--- Data ---

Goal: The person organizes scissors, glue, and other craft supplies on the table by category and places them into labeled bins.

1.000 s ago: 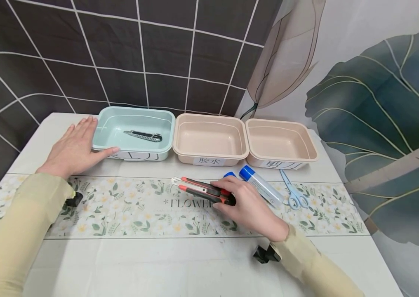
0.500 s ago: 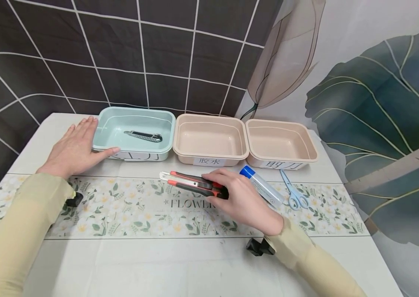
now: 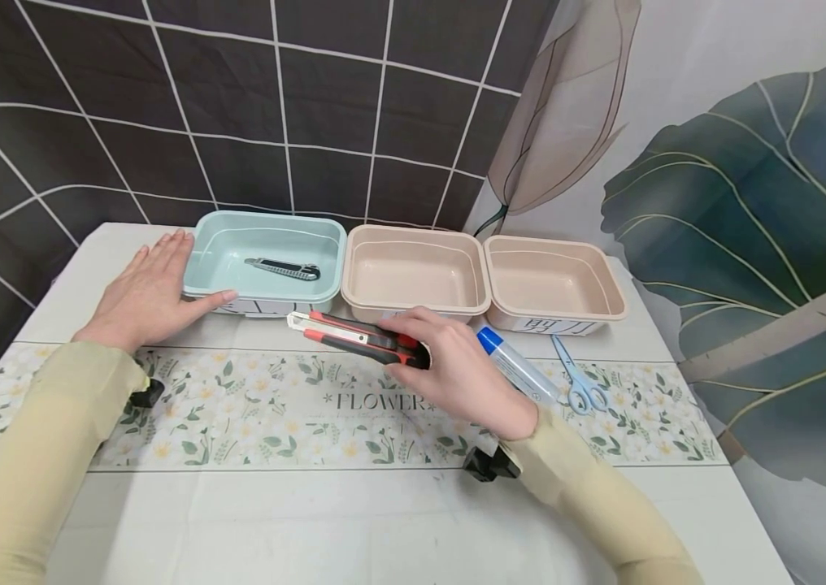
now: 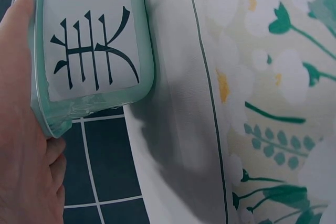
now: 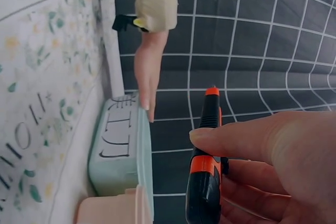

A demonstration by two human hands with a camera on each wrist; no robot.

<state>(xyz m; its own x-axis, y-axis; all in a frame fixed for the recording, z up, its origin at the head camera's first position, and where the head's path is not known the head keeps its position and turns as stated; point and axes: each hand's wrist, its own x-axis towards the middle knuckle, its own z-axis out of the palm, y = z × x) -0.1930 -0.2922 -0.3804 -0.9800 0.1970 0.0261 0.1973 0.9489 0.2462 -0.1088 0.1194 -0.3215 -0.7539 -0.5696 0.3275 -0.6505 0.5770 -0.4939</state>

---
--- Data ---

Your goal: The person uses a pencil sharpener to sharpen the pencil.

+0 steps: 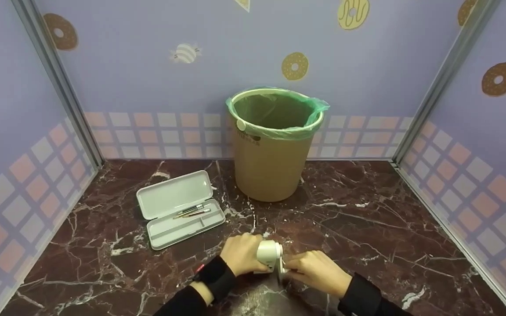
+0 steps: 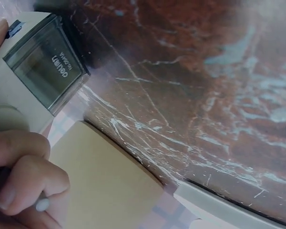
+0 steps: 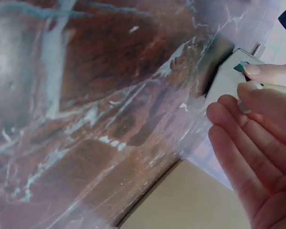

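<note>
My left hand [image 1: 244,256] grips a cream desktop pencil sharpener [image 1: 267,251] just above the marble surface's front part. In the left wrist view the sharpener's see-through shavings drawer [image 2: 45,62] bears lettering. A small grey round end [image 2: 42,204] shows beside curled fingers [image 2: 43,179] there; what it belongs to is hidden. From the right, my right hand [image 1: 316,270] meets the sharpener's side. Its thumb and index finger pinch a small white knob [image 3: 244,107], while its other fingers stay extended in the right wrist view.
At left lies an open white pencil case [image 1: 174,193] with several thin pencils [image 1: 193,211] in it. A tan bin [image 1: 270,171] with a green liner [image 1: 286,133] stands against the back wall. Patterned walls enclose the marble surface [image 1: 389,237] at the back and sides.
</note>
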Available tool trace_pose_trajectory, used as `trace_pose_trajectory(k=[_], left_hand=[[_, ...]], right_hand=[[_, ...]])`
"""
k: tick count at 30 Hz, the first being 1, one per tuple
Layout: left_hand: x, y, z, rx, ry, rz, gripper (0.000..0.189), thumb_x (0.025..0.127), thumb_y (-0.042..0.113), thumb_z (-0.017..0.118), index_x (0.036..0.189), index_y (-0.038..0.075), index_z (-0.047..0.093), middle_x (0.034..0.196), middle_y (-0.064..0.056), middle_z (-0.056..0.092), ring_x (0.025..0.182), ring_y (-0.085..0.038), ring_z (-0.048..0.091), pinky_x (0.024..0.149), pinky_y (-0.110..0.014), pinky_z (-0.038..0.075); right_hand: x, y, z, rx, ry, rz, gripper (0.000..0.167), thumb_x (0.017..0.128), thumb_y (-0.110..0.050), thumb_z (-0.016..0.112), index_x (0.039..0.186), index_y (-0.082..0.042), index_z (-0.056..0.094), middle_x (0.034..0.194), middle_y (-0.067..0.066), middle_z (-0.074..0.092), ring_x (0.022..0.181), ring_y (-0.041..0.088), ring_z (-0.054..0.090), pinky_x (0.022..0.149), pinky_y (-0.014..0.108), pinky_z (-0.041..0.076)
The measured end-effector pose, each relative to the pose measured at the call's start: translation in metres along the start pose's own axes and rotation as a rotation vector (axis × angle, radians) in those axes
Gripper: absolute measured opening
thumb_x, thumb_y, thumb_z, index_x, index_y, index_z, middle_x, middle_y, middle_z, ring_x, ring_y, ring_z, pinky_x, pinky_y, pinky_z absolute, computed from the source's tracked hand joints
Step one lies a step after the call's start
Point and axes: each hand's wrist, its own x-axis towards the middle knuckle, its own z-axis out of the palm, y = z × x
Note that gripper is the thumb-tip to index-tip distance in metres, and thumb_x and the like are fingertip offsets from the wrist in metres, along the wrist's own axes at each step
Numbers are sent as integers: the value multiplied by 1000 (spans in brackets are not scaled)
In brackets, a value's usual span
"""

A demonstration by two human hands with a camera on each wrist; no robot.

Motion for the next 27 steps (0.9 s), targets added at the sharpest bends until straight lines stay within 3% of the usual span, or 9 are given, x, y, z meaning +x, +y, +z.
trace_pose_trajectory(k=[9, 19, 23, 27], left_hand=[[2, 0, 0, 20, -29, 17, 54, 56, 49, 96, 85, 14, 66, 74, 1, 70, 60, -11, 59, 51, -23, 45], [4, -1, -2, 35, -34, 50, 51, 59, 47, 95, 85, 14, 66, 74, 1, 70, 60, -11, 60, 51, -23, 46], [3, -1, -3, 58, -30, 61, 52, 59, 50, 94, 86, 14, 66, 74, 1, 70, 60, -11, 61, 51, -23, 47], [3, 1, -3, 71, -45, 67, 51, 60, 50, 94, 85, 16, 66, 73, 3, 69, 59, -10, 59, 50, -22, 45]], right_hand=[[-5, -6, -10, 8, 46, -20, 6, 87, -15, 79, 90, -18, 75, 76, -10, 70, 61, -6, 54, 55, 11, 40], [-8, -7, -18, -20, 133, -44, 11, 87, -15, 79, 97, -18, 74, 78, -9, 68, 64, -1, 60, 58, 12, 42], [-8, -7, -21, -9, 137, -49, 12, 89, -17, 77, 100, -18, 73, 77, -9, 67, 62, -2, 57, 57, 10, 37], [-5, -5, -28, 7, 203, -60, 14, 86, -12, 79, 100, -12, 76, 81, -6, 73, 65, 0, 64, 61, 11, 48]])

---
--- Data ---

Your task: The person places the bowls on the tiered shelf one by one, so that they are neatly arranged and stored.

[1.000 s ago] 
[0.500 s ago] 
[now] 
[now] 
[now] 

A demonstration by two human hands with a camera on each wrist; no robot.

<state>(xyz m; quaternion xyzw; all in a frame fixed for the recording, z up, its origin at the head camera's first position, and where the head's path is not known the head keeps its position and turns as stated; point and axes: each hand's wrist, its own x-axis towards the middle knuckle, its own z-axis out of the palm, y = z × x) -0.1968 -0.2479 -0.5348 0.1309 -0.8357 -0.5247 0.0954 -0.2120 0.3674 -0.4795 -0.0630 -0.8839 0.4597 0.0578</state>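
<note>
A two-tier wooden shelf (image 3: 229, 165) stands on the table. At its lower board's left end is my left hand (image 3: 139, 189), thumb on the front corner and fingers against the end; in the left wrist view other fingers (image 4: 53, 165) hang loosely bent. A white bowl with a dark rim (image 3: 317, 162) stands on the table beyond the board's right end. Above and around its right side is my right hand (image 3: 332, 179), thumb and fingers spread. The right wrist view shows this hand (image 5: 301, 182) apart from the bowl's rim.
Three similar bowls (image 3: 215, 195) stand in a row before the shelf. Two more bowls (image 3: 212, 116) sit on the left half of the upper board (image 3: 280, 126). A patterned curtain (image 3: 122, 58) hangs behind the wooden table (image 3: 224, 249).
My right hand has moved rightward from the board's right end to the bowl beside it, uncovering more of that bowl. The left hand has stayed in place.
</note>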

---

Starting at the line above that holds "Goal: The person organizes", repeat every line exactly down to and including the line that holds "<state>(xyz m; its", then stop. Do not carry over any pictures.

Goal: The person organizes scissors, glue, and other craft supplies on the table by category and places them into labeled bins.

1.000 s ago: 
0.500 s ago: 
now: 
now: 
now: 

A demonstration by two human hands with a camera on each wrist; no robot.

<state>(xyz m; its own x-axis, y-axis; all in a frame fixed for the recording, z up, its origin at the head camera's first position, and where the head's path is not known the head keeps its position and turns as stated; point and axes: each hand's wrist, its own x-axis towards the middle knuckle, its own z-axis out of the palm, y = z × x) -0.1930 -0.2922 -0.3804 -0.9800 0.1970 0.0261 0.1973 0.9489 0.2462 -0.1088 0.1194 -0.3215 -0.7539 -0.5696 0.3275 -0.6505 0.5770 -0.4939</state>

What the exercise required is now complete.